Description of problem: `apb test` is failing to retrieve test results due to a change in the kubernetes client. How reproducible: 100% Steps to Reproduce: 1. create an apb test (or `git clone git:cfchase/test-apb.git`) 2. cd into test apb directory 3. run `apb test` Actual results: ...<snip>... Pod phase Failed without returning test results Unable to retrieve test result. Deleting project apb-test-mediawiki-apb Project deleted Expected results: Test successfully passed Additional info: https://github.com/ansibleplaybookbundle/ansible-playbook-bundle/issues/190
https://github.com/ansibleplaybookbundle/ansible-playbook-bundle/pull/196
It looks like this failed because this was run on hello-world-apb, which does not have any tests. (under playbooks you would have test.yml). For testing, I created an apb in my own repo https://github.com/cfchase/test-apb. You can use that one or create your own basic tests. Steps to Reproduce: 1. configure OpenShift, broker, and apb tool, etc 2. git clone git:cfchase/test-apb.git 3. cd test-apb 4. apb test
Verified following below steps will succeed. 1. git clone git:cfchase/test-apb.git 2. build the image and push it to dockerhub. 3. cofigure OpenShift ASB, add the dockerhub registry - type: dockerhub name: zitang url: docker.io org: zitangbj tag: white_list: [.*apb$] 4. then cd to test-apb 5. run: apb test --tag docker.io/zitangbj/test-apb succeed: Successfully built APB image: docker.io/zitangbj/test-apb Creating project apb-test-test-apb-4u866 Created project Creating service account in apb-test-test-apb-4u866 Created service account Creating role binding for apb-test-test-apb-4u866 in apb-test-test-apb-4u866 Created Role Binding Creating pod with image docker.io/zitangbj/test-apb in apb-test-test-apb-4u866 Created Pod Test successfully passed Project deleted If do not push the apb to a registry and run " apb test", it will fail. The test pod log: NAME READY STATUS RESTARTS AGE apb-test-test-apb-dpwb2hggnf 0/1 ImagePullBackOff 0 40m [root@host-172-16-120-49 ~]# oc logs apb-test-test-apb-dpwb2hggnf Error from server (BadRequest): container "apb-test-test-apb-dpwb2" in pod "apb-test-test-apb-dpwb2hggnf" is waiting to start: trying and failing to pull image [root@host-172-16-120-49 ~]# oc describe pod apb-test-test-apb-dpwb2hggnf ... Events: Type Reason Age From Message ---- ------ ---- ---- ------- Normal Scheduled 40m default-scheduler Successfully assigned apb-test-test-apb-dpwb2hggnf to 172.16.120.107 Normal SuccessfulMountVolume 40m kubelet, 172.16.120.107 MountVolume.SetUp succeeded for volume "apb-test-test-apb-dpwb2-token-2wnlj" Normal Pulling 40m kubelet, 172.16.120.107 pulling image "test-apb" Warning Failed 40m kubelet, 172.16.120.107 Failed to pull image "test-apb": rpc error: code = Unknown desc = Error: image library/test-apb:latest not found Warning Failed 40m kubelet, 172.16.120.107 Error: ErrImagePull Normal SandboxChanged 39m (x21 over 40m) kubelet, 172.16.120.107 Pod sandbox changed, it will be killed and re-created. Warning Failed 5m (x141 over 38m) kubelet, 172.16.120.107 Error: ImagePullBackOff Normal BackOff 15s (x162 over 38m) kubelet, 172.16.120.107 Back-off pulling image "test-apb" I'm not sure whether you mean to run 'apb test --tag'. But just run 'apb test' outside the cluster , it will failed.

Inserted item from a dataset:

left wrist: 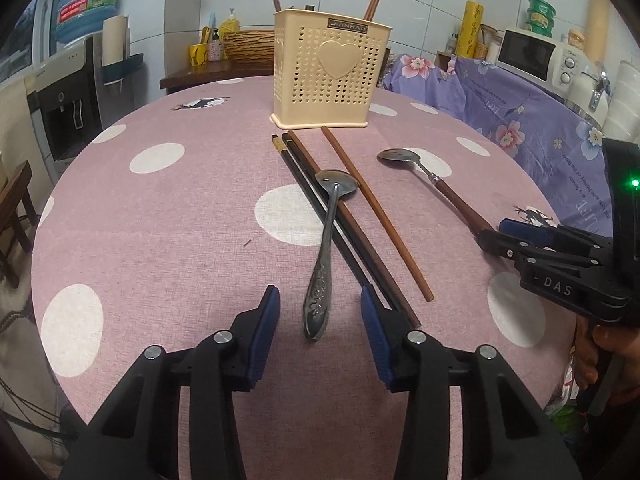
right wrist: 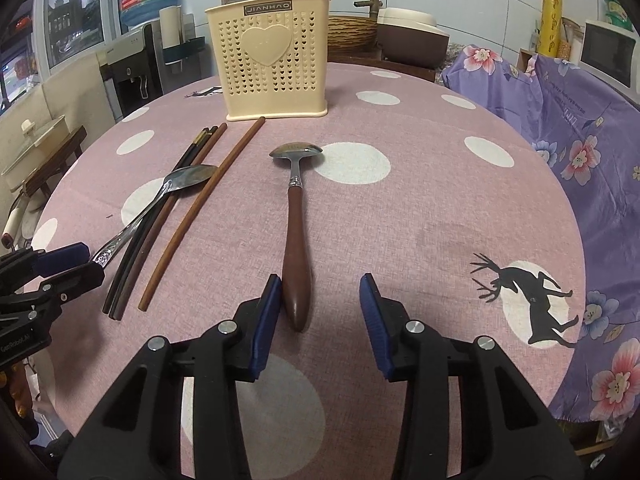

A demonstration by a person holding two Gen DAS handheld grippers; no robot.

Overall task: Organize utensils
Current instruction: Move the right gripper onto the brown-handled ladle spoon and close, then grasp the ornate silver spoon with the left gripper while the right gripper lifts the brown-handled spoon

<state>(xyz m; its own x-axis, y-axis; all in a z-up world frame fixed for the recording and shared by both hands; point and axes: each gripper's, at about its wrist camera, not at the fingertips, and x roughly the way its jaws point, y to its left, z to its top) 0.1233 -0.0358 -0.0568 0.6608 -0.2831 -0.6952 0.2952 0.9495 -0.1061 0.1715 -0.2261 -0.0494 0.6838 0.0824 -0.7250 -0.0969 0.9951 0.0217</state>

I'll look into the apb test failure. It sounds like we need it to push to the internal registry as part of the apb test command.

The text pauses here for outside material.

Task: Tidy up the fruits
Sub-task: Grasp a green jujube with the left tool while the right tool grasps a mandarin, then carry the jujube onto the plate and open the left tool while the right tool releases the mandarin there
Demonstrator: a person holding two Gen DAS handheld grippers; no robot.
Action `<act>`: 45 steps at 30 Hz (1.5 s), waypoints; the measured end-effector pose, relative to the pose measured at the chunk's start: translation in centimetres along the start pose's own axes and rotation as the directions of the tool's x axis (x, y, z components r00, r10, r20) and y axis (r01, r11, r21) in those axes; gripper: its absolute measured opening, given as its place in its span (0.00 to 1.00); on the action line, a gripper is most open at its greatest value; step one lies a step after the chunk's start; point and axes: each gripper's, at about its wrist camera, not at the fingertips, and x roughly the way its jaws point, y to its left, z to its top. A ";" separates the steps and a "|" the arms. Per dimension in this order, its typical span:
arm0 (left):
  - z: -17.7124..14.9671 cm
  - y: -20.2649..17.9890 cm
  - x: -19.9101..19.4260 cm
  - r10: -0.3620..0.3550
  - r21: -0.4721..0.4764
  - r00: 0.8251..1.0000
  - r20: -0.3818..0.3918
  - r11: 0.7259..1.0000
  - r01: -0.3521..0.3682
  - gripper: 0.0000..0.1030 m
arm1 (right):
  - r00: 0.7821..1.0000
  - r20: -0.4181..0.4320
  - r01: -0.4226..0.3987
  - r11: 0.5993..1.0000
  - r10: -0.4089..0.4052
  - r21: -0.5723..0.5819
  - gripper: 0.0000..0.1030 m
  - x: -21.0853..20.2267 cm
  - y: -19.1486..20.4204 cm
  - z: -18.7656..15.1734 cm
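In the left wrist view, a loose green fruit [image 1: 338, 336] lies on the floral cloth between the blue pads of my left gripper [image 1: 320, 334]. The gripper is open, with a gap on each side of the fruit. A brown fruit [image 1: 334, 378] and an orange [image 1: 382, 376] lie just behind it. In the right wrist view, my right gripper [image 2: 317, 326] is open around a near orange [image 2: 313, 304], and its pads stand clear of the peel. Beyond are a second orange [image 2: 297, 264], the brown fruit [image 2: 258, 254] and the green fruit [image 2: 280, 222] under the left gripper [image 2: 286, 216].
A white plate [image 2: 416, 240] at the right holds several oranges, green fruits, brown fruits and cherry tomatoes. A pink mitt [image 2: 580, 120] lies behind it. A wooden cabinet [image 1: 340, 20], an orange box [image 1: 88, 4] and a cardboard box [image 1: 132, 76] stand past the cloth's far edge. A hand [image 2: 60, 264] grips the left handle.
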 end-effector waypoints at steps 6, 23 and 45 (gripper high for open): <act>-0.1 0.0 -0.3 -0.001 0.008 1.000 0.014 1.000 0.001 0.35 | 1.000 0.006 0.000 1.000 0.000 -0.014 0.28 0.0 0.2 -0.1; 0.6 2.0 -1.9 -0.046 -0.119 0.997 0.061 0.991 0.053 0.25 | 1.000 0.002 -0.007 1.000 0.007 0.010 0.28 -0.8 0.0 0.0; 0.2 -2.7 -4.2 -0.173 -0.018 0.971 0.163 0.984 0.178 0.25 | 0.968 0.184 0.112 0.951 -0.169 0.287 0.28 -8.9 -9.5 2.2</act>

https://github.com/ansibleplaybookbundle/ansible-playbook-bundle/pull/226
apb test should work as expected now without using the --tag argument.
cchase, I use the latest apb image and rpm package , the apb test still failed. step: 1. git clone the test-apb; 2. login to the server; 3. run apb test. [root@localhost test-apb]# apb test Found registry IP at: 172.30.80.74:5000 Finished writing dockerfile. Building APB using tag: [172.30.80.74:5000/openshift/test-apb] Successfully built APB image: 172.30.80.74:5000/openshift/test-apb Error accessing the docker API. Is the daemon running? Exception occurred! 500 Server Error: Internal Server Error ("Get https://172.30.80.74:5000/v1/users/: dial tcp 172.30.80.74:5000: i/o timeout") the local docker is started.

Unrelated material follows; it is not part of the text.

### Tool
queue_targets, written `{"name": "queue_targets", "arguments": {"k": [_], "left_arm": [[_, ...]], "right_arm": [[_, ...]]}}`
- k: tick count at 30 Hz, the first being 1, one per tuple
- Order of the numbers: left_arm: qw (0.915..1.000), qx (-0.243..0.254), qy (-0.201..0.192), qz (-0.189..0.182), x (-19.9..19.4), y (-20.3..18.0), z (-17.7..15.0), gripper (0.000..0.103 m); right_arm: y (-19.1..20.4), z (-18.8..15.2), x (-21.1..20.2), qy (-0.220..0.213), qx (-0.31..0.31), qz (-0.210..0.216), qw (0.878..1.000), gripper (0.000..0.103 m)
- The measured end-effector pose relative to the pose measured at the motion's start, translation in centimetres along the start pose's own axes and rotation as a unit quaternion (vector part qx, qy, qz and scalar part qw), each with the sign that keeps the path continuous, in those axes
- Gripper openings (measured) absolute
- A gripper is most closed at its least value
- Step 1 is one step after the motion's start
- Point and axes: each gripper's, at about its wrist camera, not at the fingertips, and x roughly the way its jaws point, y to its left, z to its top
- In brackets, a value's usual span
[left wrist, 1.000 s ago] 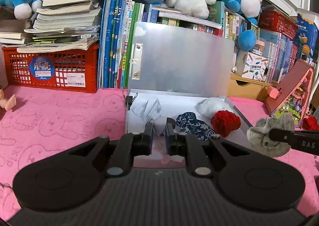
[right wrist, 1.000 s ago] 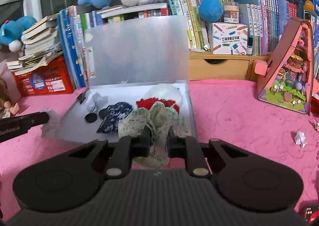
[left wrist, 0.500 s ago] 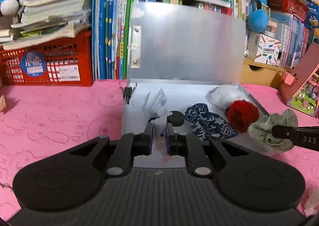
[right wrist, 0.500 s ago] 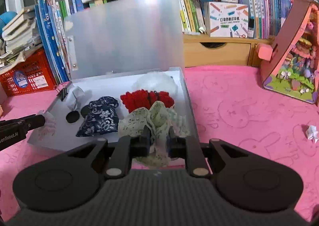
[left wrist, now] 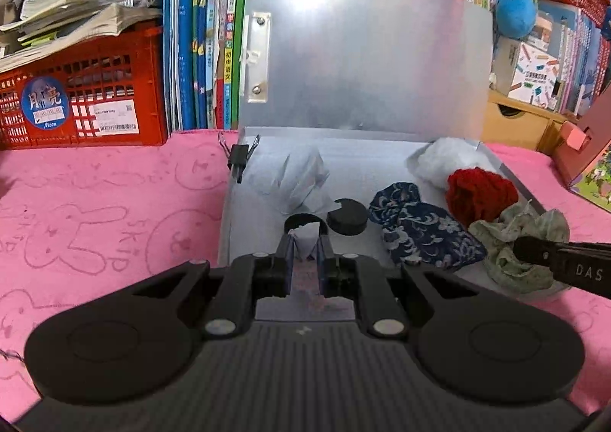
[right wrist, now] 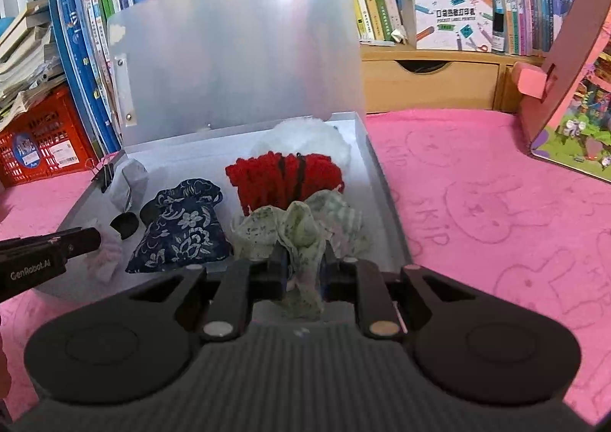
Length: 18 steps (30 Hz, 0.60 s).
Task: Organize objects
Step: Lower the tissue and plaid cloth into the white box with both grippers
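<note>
Pink cloth covers the desk (right wrist: 477, 203). Nearest, a soft, light green scrunchie (right wrist: 301, 229) is pinched by the right hand-held gripper (right wrist: 301, 271) above the open box (right wrist: 376, 172); a small pale wad (left wrist: 305, 235) is clamped in the left hand-held gripper (left wrist: 305, 252). Bunched folds offer grip.

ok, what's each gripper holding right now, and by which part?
Right gripper: jaws shut on the pale green floral fabric scrunchie, pinched at its near edge. Left gripper: jaws shut on a small pale pink-white crumpled piece; which part cannot be told.
</note>
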Motion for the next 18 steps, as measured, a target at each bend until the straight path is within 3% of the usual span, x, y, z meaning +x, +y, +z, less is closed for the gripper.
{"name": "queue_targets", "arguments": {"k": [5, 14, 18], "left_arm": [[0.9998, -0.005, 0.02, -0.002, 1.1, 0.5, 0.4, 0.015], [0.9998, 0.001, 0.022, -0.002, 1.4, 0.4, 0.6, 0.016], [0.9997, 0.001, 0.023, -0.002, 1.2, 0.4, 0.6, 0.016]], "right_arm": [[0.3, 0.5, 0.8, 0.01, -0.003, 0.001, 1.0, 0.019], [0.1, 0.2, 1.6, 0.022, 0.012, 0.007, 1.0, 0.023], [0.0, 0.2, 1.4, 0.025, 0.015, 0.009, 1.0, 0.03]]}}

It looks like a problem with the push. Are you running APB on one host and pushing to a broker/docker registry on a remote host? I get similar with minishift: $ apb test Found registry IP at: 172.30.1.1:5000 Finished writing dockerfile. Building APB using tag: [172.30.1.1:5000/openshift/test-apb] Successfully built APB image: 172.30.1.1:5000/openshift/test-apb Error accessing the docker API. Is the daemon running? Exception occurred! 500 Server Error: Internal Server Error ("Get http://172.30.1.1:5000/v1/users/: dial tcp 172.30.1.1:5000: getsockopt: no route to host") If I run: eval $(minishift docker-env) Which sets: DOCKER_CERT_PATH=/home/jmontleo/.minishift/certs DOCKER_HOST=tcp://192.168.42.253:2376 DOCKER_TLS_VERIFY=1 It should work: $ apb test Finished writing dockerfile. Building APB using tag: [172.30.1.1:5000/openshift/test-apb] Successfully built APB image: 172.30.1.1:5000/openshift/test-apb Pushing the image, this could take a minute... Successfully pushed image: 172.30.1.1:5000/openshift/test-apb Creating project apb-test-test-apb-9qdv2 Created project Creating service account in apb-test-test-apb-9qdv2 Created service account Creating role binding for apb-test-test-apb-9qdv2 in apb-test-test-apb-9qdv2 Created Role Binding Creating pod with image 172.30.1.1:5000/openshift/test-apb in apb-test-test-apb-9qdv2 Created Pod Test successfully passed Deleting project apb-test-test-apb-9qdv2 Project deleted Note, at this time I don't see a way to make this work with the containerized apb tool because it simultaneously needs to run remotely to access the docker registry and locally to access the apb.yml. I'm trying to figure out a way around this situation, but for now I would expect this to work only with the rpm install.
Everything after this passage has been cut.